▽

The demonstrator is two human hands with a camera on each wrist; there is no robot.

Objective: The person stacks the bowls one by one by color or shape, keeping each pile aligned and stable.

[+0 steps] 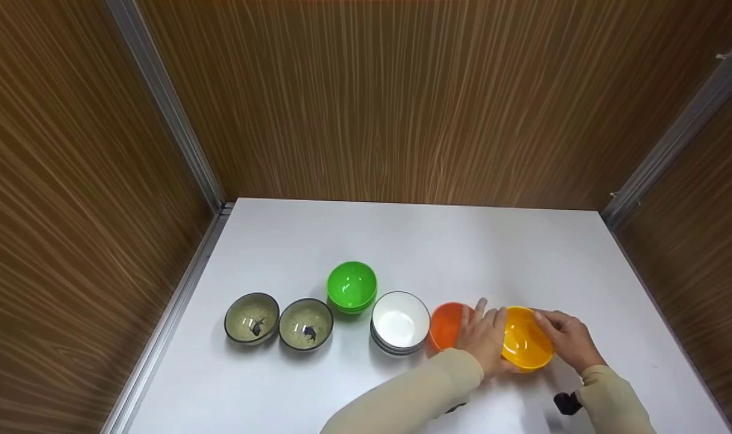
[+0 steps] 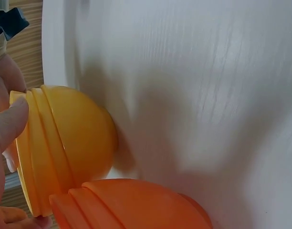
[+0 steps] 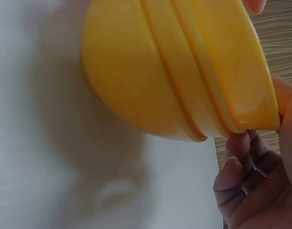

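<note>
A stack of nested yellow bowls (image 1: 525,340) stands at the right end of the row, its rims layered in the wrist views. My right hand (image 1: 569,339) pinches the stack's right rim, thumb on top and fingers (image 3: 237,145) underneath. At the left side, my left hand (image 1: 483,340) holds the same stack, thumb near the front and fingers spread toward the back. Those fingers overlap a stack of orange bowls (image 1: 444,325) in the head view. In the left wrist view the orange bowls (image 2: 131,205) lie right beside the yellow ones (image 2: 79,133).
Left of the orange bowls is a stack of white bowls (image 1: 400,319) with dark rims. Green stacked bowls (image 1: 352,286) sit slightly farther back. Two patterned grey-green bowls (image 1: 252,316) are at the left. Wood-grain panels (image 1: 402,102) enclose the white table (image 1: 281,241).
</note>
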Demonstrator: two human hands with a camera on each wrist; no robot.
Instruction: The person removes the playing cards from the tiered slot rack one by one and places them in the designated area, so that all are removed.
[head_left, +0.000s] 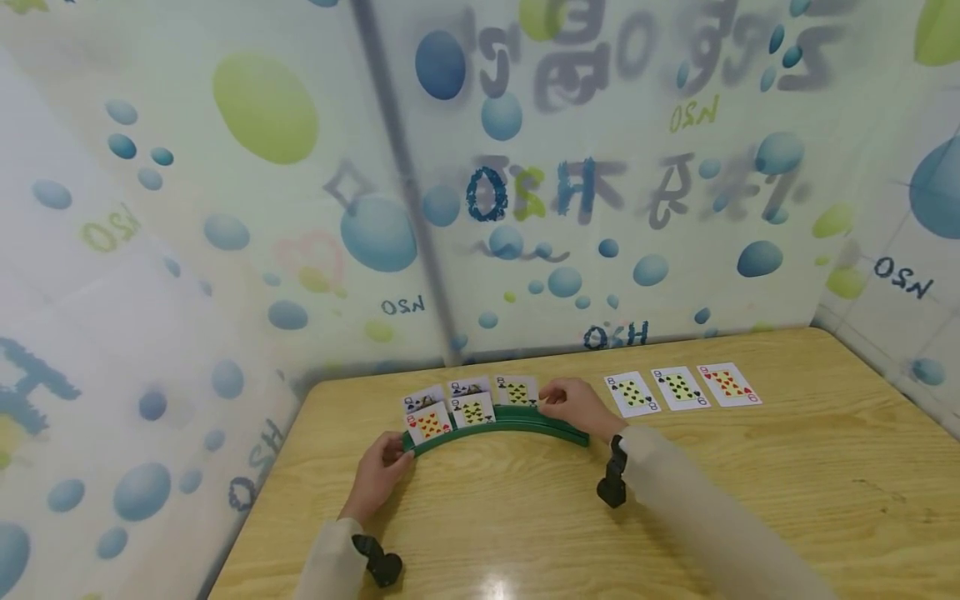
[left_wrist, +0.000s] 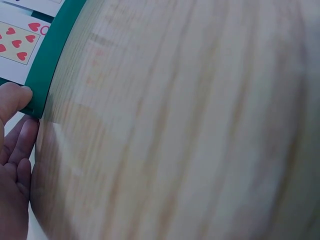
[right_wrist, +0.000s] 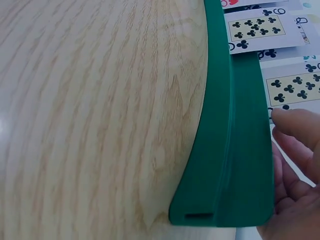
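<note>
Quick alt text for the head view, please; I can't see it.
Two hands work at a curved green rack of five cards: the left hand grips its left end, the right hand pinches the back row's rightmost card. Three loose cards lie face up to the right on the wooden table.

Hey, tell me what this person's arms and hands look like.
Long, plain cream sleeves, each with a black strap near the wrist carrying a small black unit. The left hand and right hand are gloveless, and no rings are visible.
</note>
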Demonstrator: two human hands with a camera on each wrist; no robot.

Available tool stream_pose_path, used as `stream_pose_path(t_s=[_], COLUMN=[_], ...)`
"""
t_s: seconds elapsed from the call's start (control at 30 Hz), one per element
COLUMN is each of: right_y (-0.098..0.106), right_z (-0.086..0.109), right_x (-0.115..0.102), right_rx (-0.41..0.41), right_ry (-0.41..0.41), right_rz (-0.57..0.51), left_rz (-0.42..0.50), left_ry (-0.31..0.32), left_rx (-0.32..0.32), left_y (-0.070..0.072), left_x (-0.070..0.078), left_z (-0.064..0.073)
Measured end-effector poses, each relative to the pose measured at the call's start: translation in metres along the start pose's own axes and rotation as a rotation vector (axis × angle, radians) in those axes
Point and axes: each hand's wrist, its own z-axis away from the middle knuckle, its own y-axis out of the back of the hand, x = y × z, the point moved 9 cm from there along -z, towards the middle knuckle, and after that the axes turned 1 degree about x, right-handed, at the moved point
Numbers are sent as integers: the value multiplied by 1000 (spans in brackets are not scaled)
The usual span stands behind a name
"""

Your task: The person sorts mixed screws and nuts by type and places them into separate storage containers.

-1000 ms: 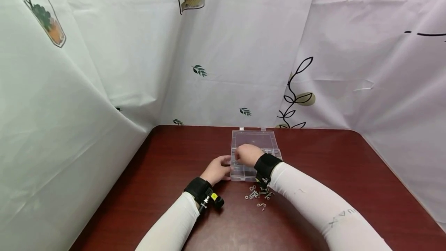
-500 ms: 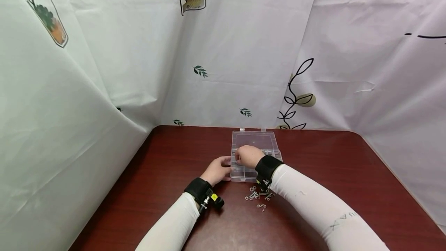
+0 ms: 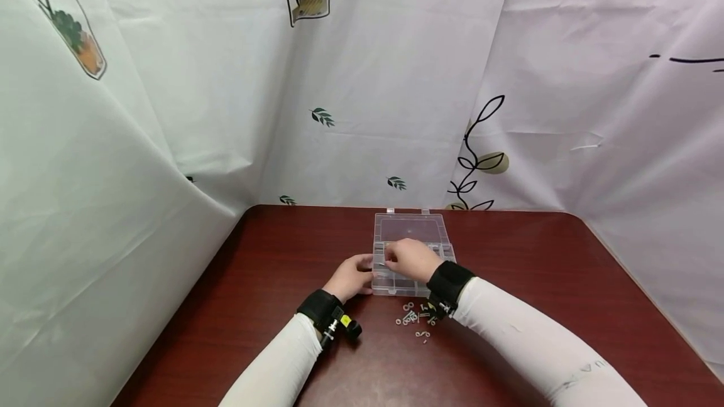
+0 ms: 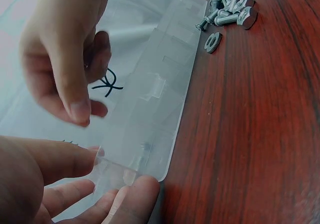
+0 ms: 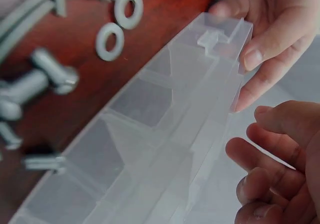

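Observation:
A clear plastic compartment box (image 3: 381, 286) lies on the table with its lid (image 3: 411, 226) open toward the back. My left hand (image 3: 349, 276) grips the box's left end, with thumb and fingers on either side of the wall, as the left wrist view shows. Above the compartments is my right hand (image 3: 413, 259). Its fingers are loosely bent, and in the right wrist view the thumb stands apart from them with nothing seen between. In front of the box lies a loose group of screws (image 4: 227, 13) and washers (image 5: 128, 8). Something small lies in the box's left end, too blurred to name.
The dark red wooden table (image 3: 294, 244) reaches back to a pale printed curtain (image 3: 362, 80), which also hangs along both sides. A few washers (image 3: 422, 334) lie nearer the front than the main group of hardware.
My right hand has shifted slightly right and toward me over the box, its forearm moving right. My left hand stays on the box end. The hardware on the table looks unchanged.

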Motion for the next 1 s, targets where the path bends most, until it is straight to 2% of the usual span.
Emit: stream_pose_path(t_s=[0.2, 0.47, 0.8, 1.0], right_y=[10, 16, -2, -10], right_z=[18, 50, 76, 81], right_x=[-2, -13, -27, -23], right_rx=[37, 77, -38, -88], right_ry=[-12, 61, 219, 239], right_rz=[7, 76, 103, 106], left_rz=[7, 15, 5, -3], left_ry=[-2, -6, -1, -6], left_rx=[3, 4, 4, 4], left_y=[2, 1, 0, -1], left_x=[0, 0, 2, 2], left_z=[-1, -1, 1, 1])
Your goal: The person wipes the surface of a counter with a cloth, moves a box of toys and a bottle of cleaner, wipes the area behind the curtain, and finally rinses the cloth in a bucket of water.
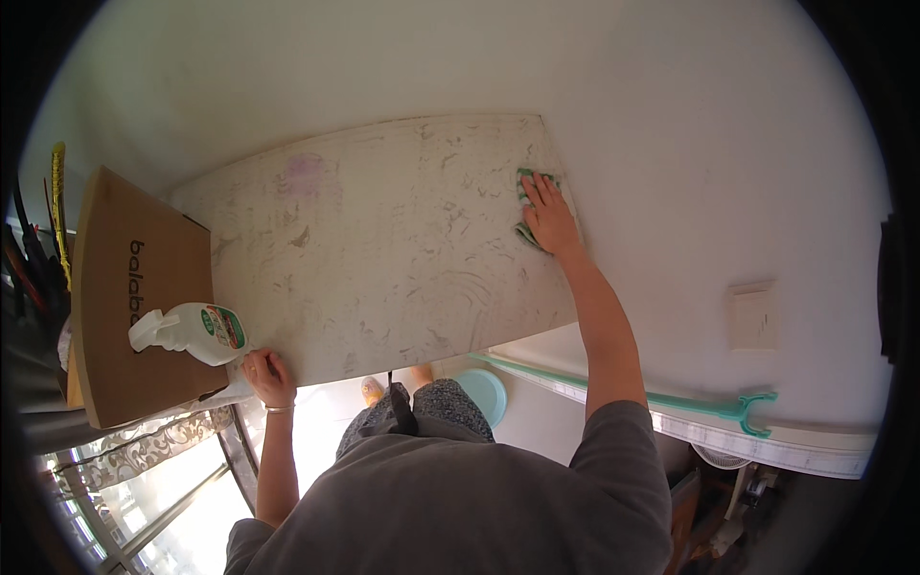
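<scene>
A pale tabletop (374, 237) with smudges, streaks and a pinkish stain spreads before me. Near its right edge, my right hand (550, 215) lies flat, fingers spread, pressing a green-and-white cloth (527, 233) onto the surface. My left hand (269, 375) rests at the near left edge with its fingers curled; nothing shows in it. Just beyond that hand is a white spray bottle (194, 332) with a green and red label, seen in front of a cardboard box.
The cardboard box (151, 237) takes up the table's left end, with long dark and yellow items beside it. Walls border the far and right sides. A wall switch plate (752, 316) and a green pole (690, 404) are at right. A light-blue basin (483, 395) sits on the floor.
</scene>
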A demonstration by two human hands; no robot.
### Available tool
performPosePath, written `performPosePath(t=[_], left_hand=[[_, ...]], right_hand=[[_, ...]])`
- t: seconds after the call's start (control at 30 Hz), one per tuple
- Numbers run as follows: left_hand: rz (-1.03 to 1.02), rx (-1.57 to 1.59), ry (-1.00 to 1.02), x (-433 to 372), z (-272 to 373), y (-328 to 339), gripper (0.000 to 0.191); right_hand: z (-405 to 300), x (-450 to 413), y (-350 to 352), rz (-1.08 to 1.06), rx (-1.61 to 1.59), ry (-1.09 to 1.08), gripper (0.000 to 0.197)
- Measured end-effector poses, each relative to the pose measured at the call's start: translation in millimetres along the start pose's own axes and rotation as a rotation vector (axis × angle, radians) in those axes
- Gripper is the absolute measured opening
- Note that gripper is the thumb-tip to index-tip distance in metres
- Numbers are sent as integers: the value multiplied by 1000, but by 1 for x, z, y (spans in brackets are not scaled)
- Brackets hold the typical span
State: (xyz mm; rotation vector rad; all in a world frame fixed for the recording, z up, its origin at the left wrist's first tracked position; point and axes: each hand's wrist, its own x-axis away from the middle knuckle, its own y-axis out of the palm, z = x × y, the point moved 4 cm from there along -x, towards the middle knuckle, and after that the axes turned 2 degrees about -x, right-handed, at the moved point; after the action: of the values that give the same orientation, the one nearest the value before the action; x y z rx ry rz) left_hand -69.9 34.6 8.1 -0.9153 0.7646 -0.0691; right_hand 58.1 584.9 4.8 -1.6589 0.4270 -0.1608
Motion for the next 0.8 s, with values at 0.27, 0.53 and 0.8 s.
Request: performPosePath(t=[0.27, 0.53, 0.8], left_hand=[[-31, 14, 19, 3, -3, -9, 4], [-72, 115, 132, 10, -7, -7, 5], [-52, 192, 128, 12, -9, -11, 14]], right_hand=[[-33, 153, -6, 85, -6, 236, 53], [-220, 57, 29, 158, 4, -57, 56], [-421, 105, 38, 88, -329, -394, 58]])
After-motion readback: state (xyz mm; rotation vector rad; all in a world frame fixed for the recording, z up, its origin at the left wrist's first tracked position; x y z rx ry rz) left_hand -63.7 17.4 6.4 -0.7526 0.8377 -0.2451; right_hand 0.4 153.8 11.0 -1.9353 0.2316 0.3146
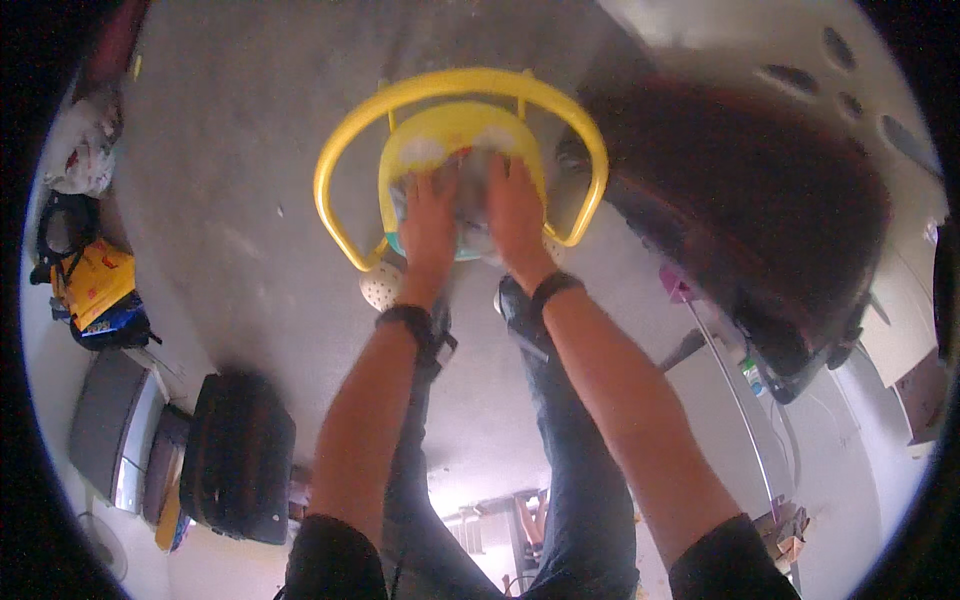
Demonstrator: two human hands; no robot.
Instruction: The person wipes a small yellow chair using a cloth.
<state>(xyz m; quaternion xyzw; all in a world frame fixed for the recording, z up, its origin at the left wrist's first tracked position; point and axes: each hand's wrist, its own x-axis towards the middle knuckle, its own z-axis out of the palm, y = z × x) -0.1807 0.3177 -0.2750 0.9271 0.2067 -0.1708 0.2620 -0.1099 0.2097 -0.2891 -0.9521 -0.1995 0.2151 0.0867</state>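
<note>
A small child's chair with a tubular yellow frame [457, 81] stands on the floor between and ahead of my feet. Its yellow seat [457, 120] has a cartoon face and a green edge. On the seat lies a greyish cloth [471, 195], blurred and partly covered by my hands. My left hand [429, 217] presses on the cloth's left side, and my right hand [516, 206] rests on its right side. Both palms face down; the fingertips are blurred. Black bands circle both wrists.
A dark sofa or padded seat [750, 202] fills the right side. Beside it leans a thin pole [727, 382] with a pink end. At left are a black suitcase [238, 457], a grey box [109, 424], a yellow bag [97, 285] and a white plastic bag [84, 146].
</note>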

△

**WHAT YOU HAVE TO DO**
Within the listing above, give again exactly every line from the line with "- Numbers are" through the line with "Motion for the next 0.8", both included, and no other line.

**ANSWER TO THE EXERCISE**
- Numbers are sent as integers: the value multiplied by 1000, but by 1 for x, z, y (spans in brackets are not scaled)
- Brackets hold the typical span
State: (xyz mm; rotation vector rad; all in a world frame fixed for the recording, z up, its origin at the left wrist's first tracked position; point and axes: each hand's wrist, its own x-axis away from the middle knuckle, its own y-axis out of the palm, z = x × y, the point moved 4 cm from there along -x, towards the middle knuckle, and after that the axes turned 2 degrees about -x, right-handed, at the moved point; after the action: of the values that give the same orientation, the one nearest the value before the action; x y z rx ry rz) left_hand -69.9 34.6 8.1 -0.9153 0.7646 -0.0691; right_hand 58.1 584.9 4.8 -1.6589 0.4270 -0.1608
Motion for the next 0.8 s, with values at 0.27, 0.53 and 0.8 s.

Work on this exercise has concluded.